_Task objective:_
Once the line holding "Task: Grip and" is written out, stop; begin at the first line of the material below and retype exactly, dropping pictures.

_Records for the task:_
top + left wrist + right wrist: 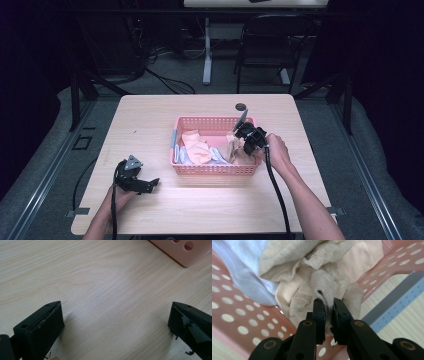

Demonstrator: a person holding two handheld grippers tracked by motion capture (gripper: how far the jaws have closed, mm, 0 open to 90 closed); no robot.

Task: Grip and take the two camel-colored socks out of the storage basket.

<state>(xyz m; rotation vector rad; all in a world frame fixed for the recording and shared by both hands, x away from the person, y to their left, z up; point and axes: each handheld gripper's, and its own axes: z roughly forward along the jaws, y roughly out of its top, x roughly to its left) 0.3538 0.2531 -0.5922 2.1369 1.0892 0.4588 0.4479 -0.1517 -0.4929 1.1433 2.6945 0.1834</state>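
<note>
Presently the right gripper (328, 305) has its jaws pinched on a fold of beige knit cloth (322, 287), which lies at the right end of the pink basket (215, 169), beside a pale blue cloth (244, 272) and a peach cloth (196, 147). Well apart, the left gripper (115, 322) rests on the wooden table (150, 115) with jaws spread wide around nothing.

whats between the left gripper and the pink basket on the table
Bare wood. In the high view the left gripper rests on the table short of the pink basket; the left gripper view shows tabletop between its open jaws.
</note>
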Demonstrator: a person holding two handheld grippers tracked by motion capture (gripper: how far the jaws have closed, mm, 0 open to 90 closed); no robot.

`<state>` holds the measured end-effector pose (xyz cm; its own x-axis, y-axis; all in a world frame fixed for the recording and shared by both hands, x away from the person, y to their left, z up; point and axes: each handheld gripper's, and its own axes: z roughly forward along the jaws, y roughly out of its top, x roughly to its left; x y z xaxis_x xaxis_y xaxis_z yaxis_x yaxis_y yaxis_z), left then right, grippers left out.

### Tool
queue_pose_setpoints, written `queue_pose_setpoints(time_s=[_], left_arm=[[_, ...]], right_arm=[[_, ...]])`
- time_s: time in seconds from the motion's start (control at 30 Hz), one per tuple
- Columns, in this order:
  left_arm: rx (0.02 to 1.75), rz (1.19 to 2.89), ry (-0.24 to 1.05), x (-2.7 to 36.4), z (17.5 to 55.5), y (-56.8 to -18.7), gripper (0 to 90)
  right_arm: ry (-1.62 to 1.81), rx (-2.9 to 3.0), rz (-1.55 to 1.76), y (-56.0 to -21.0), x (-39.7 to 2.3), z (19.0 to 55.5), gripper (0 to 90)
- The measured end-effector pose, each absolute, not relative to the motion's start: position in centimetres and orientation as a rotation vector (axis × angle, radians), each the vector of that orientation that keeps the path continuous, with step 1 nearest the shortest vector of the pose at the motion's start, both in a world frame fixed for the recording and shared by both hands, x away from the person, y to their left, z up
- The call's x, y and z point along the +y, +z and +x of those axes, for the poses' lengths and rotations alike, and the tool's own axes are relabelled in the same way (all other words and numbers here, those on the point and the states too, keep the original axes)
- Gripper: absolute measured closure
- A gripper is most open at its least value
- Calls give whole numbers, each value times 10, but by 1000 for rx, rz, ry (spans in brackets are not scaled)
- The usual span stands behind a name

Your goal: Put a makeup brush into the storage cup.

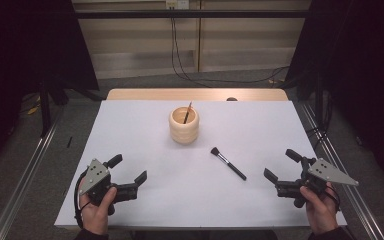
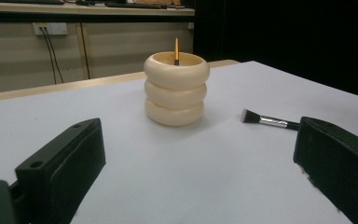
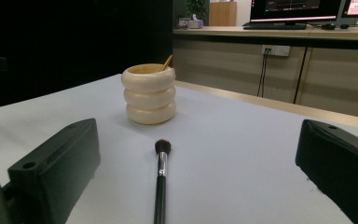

_Completed exercise:_
top + left wrist + right wrist: 

Demonstrator: a person holding two handheld grippers tracked by motion capture (gripper: how far the jaws have closed, mm, 0 open to 90 closed); no robot.

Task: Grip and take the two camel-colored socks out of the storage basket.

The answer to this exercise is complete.